Like everyone else, I love to walk through some of the most charming countryside areas in the world, under the canopy of icy white glittering mountains. But, the only thing I hate about camping trek is sleeping in a cold and lonely tent.
Yes, Yes, I know! Regular Camping treks are not lonesome. In fact, there is a supply of all the camping equipments, along with the food, porters and Sherpa guides, and many people come to Nepal just to be a part of these treks but it’s simply not my cup of tea.
I am a kind of trekker who wants to be independent, seeks well facilitated accommodation, moves at her own pace, sets her own schedule and most importantly, experiences the real life in the rural areas.

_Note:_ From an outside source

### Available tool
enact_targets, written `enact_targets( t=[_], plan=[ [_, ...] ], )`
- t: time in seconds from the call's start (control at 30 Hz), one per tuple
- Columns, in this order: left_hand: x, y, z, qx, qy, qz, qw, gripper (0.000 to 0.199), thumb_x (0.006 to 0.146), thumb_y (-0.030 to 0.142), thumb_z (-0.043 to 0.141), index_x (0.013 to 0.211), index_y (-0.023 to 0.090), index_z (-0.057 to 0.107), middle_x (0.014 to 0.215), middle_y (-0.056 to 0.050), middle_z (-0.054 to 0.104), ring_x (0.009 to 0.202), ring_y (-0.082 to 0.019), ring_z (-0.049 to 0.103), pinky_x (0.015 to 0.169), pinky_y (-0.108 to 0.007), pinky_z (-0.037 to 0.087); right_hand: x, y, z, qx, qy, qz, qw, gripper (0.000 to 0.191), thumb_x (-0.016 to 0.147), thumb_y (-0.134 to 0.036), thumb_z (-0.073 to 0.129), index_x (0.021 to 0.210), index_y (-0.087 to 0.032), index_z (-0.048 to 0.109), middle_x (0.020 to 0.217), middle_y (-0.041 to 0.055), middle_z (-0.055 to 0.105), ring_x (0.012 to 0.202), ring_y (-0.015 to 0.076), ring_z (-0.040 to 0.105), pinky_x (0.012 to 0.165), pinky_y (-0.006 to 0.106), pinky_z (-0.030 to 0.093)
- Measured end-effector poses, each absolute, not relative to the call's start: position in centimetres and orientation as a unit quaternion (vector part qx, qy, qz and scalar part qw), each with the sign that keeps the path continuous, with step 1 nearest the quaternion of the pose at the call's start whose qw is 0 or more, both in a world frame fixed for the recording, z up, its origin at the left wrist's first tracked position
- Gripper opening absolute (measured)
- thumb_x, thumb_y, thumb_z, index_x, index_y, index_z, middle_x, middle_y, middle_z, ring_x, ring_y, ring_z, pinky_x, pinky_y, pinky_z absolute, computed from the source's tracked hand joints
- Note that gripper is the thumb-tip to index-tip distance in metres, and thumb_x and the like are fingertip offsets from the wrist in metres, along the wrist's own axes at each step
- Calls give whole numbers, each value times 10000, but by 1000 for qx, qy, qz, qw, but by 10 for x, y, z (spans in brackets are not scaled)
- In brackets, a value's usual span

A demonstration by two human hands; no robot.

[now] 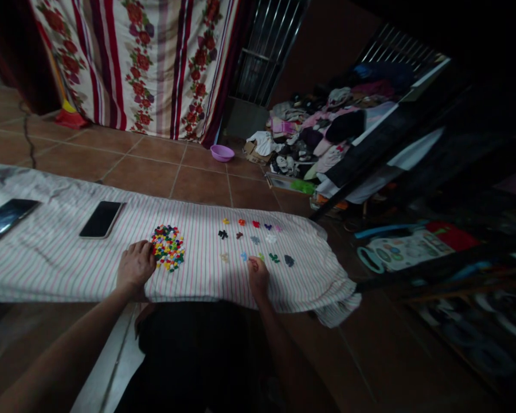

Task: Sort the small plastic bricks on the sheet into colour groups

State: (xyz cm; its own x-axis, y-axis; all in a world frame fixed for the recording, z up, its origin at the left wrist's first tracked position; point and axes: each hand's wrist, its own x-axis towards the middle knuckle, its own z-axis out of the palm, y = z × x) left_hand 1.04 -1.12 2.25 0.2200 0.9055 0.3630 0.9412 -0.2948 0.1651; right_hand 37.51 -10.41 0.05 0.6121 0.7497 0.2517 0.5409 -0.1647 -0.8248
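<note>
A dense pile of tiny multicoloured plastic pieces lies on the striped cloth. My left hand rests against the pile's left edge, fingers curled and close together; whatever is under the fingertips is hidden. Farther right, small single-colour groups form rough rows, among them black pieces, red pieces, white pieces and dark green pieces. Just below the light blue pieces is my right hand, its thumb and fingertips pinched together. Anything in that pinch is too small to make out.
Left of the pile lie a phone and another dark-screened device. Beyond the tiled floor hangs a floral curtain. A purple basin sits near a heap of clothes. Dark furniture stands at right.
</note>
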Motion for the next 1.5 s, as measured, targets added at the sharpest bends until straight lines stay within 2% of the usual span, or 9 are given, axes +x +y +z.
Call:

I realize that there are lots of people out there who think exactly like me.
For them, I would like to recommend tea house treks. Especially, the ones who want to try the main trekking routes in the Everest, Annapurna, Langtang and Helambu regions and also experience the homely atmosphere and the grace of local hosts. First and foremost, let me give you some insight into the basic concept of tea-house trekking in Nepal.
A Typical day in Tea House trekking:
The trek is divided into segments, each beginning from one tea house and ending at the other, for proper rest and provision of refreshments.
It usually starts at around 7:00- 7:30 after the breakfast. The trekkers only carry limited materials like water bottles, jacket, camera and other necessary items in their one day pack. Porters are hired to carry the rest of the luggage throughout the journey.
At around 11:00- 12:00, the trek halts at another tea house where meal is served and the trekkers either rest or recreate. The trek continues again after almost an hour.
The trek finally gets over at around 4:00- 5:00, at the last tea house where stay facility is arranged. They serve dinner at around 7:00 and a slight orientation, on the next day’s schedule, is observed. Finally, the day breaks.
The popular tea house treks in Nepal are the Khumbu (Everest) region, the Langtang area and the entire Annapurna region.
The tea house trek includes three basic meals; breakfast, lunch and dinner. The menu varies daily from typical Nepali food to different ethnic and international cuisines. Since you are in Nepal, I suggest you to try Dal Bhat (Rice and Pulse Soup) which is served with Tarkari (Vegetable Curry). It is inexpensive, tasty and I bet that you’d enjoy it as much as the Nepalese do.
Lodges on teahouse treks generally have a common dormitory sleeping 6 or more people, several private rooms, an attached restaurant, toilet and a shower room. Most of the tea houses also provide twin-bedded rooms and solar heated shower rooms at a small extra cost! They are comfy, hygienic and managed by friendly local families.
In tea house treks, you can completely rely on tea houses for food and accommodation. The trekking package includes all meals, accommodation, national park fees, internal flight and transportation cost, allowing you to hike for more than a month in a remote mountainous and road-less area carrying just a little more than one day pack on as little as $10 to $15 a day. It’s cheap and highly rewarding.
As the tea house trekking organizes all required trekking crews, trekking permits, food and accommodation, all you need to bring are warm clothes for the evening, a water bottle and a good quality sleeping bag. You can also buy or hire sleeping bag and jackets at the lodges. Besides these, you need light trekking boots to keep your feet happy, flashlight with spare bulbs and batteries, maps just in case you drift apart from the group, gloves, sunglasses, sunscreen, toiletries, camera and most importantly, backpack without wheels and folding handles. The backpack varies from person to person, so pack your gear as per your need and preference.
Some of the trekkers tend to vie the accommodation and facilities at the local lodges to the European standards and complain about them. But in the recent years, the quality has improved enormously in the Himalayas. Moreover, all the tea house treks are planned carefully, giving an opportunity to trekkers to move around, take photographs and explore the countryside.
Personally, tea house treks are my favorites and I suggest all independent trekkers to pack their bags and walk along the trails in the Himalayas. It’s the peak trekking season in Nepal and I am heading for one more round!